• What you need to do:
Exactly the lines below from the one with "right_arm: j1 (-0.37" up to and including the one with "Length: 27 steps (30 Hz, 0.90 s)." make up the answer, with nothing else added.

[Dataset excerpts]
*** Block opens ***

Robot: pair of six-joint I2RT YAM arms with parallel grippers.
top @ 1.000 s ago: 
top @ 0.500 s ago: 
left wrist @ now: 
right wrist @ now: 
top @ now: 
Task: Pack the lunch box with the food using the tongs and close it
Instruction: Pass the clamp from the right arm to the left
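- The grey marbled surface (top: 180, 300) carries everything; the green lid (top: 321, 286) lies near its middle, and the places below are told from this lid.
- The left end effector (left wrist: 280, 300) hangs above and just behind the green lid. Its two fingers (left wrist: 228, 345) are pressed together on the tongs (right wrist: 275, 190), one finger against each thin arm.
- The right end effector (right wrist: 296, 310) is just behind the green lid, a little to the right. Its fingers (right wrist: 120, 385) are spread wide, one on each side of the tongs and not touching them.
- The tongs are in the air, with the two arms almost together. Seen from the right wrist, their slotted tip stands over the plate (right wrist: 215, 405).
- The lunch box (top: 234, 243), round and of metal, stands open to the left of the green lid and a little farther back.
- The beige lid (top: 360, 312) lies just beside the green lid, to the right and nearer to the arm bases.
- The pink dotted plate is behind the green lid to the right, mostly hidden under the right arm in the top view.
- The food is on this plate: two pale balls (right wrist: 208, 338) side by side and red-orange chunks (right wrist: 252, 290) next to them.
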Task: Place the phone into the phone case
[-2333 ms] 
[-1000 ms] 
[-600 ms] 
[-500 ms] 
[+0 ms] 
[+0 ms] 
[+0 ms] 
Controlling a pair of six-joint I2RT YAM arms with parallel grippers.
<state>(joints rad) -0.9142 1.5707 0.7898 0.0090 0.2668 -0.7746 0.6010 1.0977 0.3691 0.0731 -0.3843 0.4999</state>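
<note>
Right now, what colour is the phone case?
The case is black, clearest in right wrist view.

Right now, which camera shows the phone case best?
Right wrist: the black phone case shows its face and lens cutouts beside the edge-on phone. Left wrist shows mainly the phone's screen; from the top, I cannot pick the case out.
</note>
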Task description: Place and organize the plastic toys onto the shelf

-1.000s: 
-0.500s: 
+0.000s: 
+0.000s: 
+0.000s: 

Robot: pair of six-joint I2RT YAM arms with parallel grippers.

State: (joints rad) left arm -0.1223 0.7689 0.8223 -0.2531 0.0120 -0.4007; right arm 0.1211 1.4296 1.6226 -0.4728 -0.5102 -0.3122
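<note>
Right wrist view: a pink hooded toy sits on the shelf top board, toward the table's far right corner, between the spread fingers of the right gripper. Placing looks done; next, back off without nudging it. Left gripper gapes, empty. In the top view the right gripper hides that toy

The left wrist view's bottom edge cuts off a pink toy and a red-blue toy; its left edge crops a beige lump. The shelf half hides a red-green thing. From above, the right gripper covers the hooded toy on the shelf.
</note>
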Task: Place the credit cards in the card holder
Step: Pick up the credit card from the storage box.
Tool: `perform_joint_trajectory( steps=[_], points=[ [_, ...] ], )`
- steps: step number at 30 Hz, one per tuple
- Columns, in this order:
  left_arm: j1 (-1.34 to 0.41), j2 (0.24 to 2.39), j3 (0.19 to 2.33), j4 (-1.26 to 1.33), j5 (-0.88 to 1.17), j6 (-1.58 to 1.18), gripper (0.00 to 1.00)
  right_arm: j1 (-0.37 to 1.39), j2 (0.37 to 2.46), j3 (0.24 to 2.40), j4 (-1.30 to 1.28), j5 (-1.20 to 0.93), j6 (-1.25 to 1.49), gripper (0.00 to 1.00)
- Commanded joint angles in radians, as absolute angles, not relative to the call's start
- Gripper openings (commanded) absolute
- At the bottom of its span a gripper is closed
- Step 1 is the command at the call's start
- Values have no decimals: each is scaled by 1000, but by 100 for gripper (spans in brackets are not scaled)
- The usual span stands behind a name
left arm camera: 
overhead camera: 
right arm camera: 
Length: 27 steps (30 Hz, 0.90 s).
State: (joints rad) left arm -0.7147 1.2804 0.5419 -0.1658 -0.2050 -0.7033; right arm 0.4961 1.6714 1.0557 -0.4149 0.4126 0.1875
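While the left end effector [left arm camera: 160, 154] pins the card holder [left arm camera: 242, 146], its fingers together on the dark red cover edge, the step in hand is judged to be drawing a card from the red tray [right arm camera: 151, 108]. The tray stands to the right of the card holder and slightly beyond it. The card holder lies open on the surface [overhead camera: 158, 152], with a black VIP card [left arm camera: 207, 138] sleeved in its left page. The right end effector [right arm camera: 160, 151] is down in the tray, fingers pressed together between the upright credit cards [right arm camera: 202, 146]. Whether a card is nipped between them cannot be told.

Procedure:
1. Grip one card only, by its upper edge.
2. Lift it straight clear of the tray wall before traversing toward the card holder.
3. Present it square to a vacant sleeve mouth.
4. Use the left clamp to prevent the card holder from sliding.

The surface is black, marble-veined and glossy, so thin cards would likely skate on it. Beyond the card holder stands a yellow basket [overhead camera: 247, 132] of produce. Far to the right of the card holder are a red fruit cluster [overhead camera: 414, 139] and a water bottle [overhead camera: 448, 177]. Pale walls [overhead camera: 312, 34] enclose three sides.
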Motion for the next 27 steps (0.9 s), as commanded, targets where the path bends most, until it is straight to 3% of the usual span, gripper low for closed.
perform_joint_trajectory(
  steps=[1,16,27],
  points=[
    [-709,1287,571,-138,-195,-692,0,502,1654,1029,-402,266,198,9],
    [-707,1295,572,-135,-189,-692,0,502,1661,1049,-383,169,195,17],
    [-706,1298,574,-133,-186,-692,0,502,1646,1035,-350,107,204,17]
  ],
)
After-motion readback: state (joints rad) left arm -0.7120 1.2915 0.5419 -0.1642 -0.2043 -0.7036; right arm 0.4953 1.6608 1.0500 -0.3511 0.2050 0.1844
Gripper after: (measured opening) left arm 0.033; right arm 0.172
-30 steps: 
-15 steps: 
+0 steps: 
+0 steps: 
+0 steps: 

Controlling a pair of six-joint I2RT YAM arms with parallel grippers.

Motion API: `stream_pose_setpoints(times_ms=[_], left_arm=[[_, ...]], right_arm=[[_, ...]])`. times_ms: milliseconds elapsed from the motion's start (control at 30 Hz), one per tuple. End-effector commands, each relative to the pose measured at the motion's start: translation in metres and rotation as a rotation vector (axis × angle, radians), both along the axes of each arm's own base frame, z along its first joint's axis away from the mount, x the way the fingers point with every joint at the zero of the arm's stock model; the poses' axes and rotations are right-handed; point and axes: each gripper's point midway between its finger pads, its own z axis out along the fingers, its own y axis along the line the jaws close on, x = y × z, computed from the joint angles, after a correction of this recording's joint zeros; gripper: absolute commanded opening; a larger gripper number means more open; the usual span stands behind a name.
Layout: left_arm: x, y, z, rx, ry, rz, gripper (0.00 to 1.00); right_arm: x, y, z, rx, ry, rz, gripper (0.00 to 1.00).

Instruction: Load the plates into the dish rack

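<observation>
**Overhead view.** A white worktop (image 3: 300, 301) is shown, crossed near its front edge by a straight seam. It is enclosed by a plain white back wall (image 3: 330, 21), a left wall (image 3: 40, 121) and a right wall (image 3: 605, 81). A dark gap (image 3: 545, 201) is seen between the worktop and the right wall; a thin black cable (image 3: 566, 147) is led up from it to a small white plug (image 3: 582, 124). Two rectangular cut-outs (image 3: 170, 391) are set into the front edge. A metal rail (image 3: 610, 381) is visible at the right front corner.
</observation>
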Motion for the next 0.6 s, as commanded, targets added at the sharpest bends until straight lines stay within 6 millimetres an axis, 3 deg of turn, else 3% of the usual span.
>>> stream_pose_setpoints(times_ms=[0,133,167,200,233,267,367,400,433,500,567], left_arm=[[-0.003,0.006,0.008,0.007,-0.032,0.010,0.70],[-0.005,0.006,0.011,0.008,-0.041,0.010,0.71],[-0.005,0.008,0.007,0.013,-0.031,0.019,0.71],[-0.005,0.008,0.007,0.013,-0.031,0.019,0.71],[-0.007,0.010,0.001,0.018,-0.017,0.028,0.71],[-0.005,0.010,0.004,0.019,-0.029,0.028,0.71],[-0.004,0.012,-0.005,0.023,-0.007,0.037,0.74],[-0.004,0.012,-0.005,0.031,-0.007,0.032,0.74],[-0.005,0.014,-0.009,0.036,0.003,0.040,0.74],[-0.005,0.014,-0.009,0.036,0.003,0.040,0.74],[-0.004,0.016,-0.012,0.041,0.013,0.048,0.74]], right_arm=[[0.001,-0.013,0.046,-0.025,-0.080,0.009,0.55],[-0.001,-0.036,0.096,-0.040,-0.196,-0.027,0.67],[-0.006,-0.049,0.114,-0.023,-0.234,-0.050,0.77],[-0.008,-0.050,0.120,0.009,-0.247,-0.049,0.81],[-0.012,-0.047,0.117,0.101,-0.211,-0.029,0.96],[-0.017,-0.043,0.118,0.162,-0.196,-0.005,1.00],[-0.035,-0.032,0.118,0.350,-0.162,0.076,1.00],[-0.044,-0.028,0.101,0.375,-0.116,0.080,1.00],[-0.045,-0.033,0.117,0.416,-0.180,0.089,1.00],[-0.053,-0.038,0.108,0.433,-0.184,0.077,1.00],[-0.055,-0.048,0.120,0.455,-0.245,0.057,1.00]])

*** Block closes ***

• Solution to the exercise:
  right_arm: j1 (-0.37 to 1.39), j2 (0.37 to 2.46), j3 (0.24 to 2.40), j4 (-1.30 to 1.28), j5 (-1.20 to 0.93), j6 (-1.25 to 1.49), gripper (0.00 to 1.00)
- Commanded joint angles in radians, as absolute angles, not relative to the call's start
- Gripper openings (commanded) absolute
- At the bottom of its span a gripper is closed
- Step 1 is the command at the call's start
- Values have no decimals: each is scaled by 1000, but by 100 for gripper (spans in brackets are not scaled)
- The usual span stands behind a name
left arm camera: 
overhead camera: 
right arm camera: 
Length: 27 steps (30 Hz, 0.90 s).

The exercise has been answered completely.